6. The cutting insert according to claim 1, wherein:

the cutting insert is provided with a through hole for allowing a screw for mounting the cutting insert on the body to pass through the through hole so as to communicate with the upper surface and the lower surface; and

a second cutting edge, being the same as the cutting edge, is provided so as to be in symmetry about a rotational axis of the through hole.

7. A cutting insert which is mounted on an indexable rotating tool comprising a body that rotates about a predetermined rotational axis, the cutting insert comprising:

an upper surface; a lower surface to be mounted on a seating surface of the body; and a peripheral side surface which connects the upper surface and the lower surface and regarding which a cutting edge is formed with respect to the upper surface,

wherein the cutting edge comprises: an inner cutting edge; and a corner cutting edge which is connected to the inner cutting edge and which, in a plan view seen from a direction facing the upper surface, has a predetermined curvature, has a width corresponding to from 40% or more to 50% or less of a width of the cutting insert in a direction perpendicular to the rotational axis, and is formed at a position that is further from the rotational axis than the inner cutting edge,

wherein the width of the cutting insert is from 4 mm or more to 4.5 mm or less,

wherein, as to a distance between the lower surface and the cutting edge, a top part, which has a maximum distance from the lower surface, is located on the corner cutting edge, and in the plan view seen from the direction facing the upper surface, the top part is formed in a region covering 20% or less of the width of the cutting insert, starting from an end of the cutting insert in the direction perpendicular to the rotational axis, and

wherein the cutting insert comprises:

a perpendicular part which is connected to the lower surface and which comprises, as the peripheral side surface, a perpendicular surface to the lower surface;

a first inclined part which is connected to the perpendicular part and which comprises, as the peripheral side surface, a surface that forms a first inclination angle with the perpendicular surface; and

a second inclined part which is connected to the first inclined part and which comprises, as the peripheral side surface, a surface that forms a second inclination angle, being smaller than the first inclination angle, with the perpendicular surface.

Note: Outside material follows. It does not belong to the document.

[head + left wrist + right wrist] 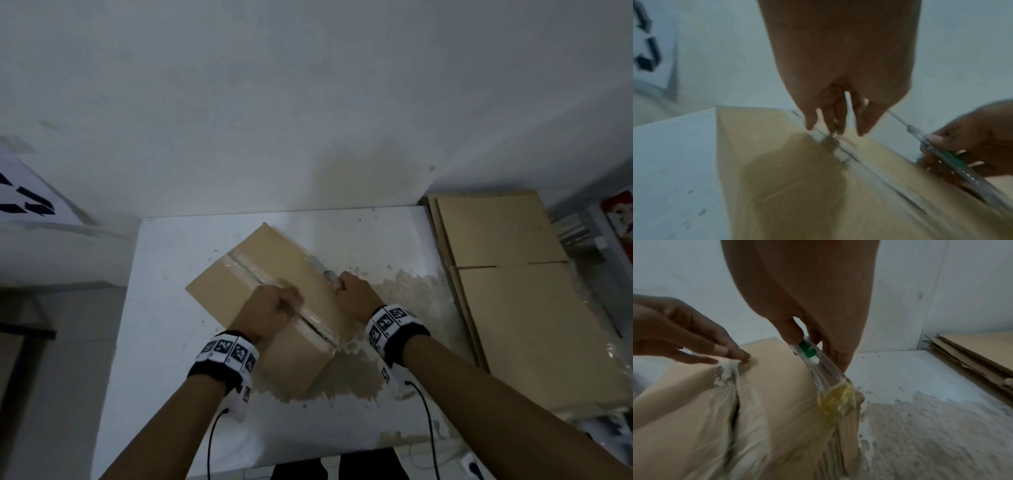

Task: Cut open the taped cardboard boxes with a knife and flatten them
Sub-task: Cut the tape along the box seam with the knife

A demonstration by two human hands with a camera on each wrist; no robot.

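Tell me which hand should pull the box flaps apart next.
Probably the left hand: its fingertips already sit on the tape seam of the box, while the right hand grips the knife.

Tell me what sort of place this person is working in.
Probably a storeroom or packing area: a worn white table against a bare wall, a stack of flattened brown cardboard boxes beside it, and a taped brown cardboard box being cut open.

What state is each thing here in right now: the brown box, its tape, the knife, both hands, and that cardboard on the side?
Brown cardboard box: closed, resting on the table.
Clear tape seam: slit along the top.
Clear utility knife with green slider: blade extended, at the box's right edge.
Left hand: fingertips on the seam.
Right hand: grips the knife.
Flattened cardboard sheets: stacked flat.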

8. An indexable rotating tool comprising:

a body which rotates about a predetermined rotational axis and has a diameter of 15 mm or less; and

the cutting insert according to claim 1 which is mounted on each of at least two seating surfaces formed in the body.

9. The indexable rotating tool according to claim 8, wherein the upper surface of the cutting insert comprises:

a rake surface which has a positive axial rake; and

a land which connects the rake surface and the corner cutting edge and has a negative axial rake.

10. The indexable rotating tool according to claim 9, wherein a positive axial rake of the rake surface of the cutting insert becomes smaller as it heads away from the top part toward a connecting part of the corner cutting edge with respect to the inner cutting edge.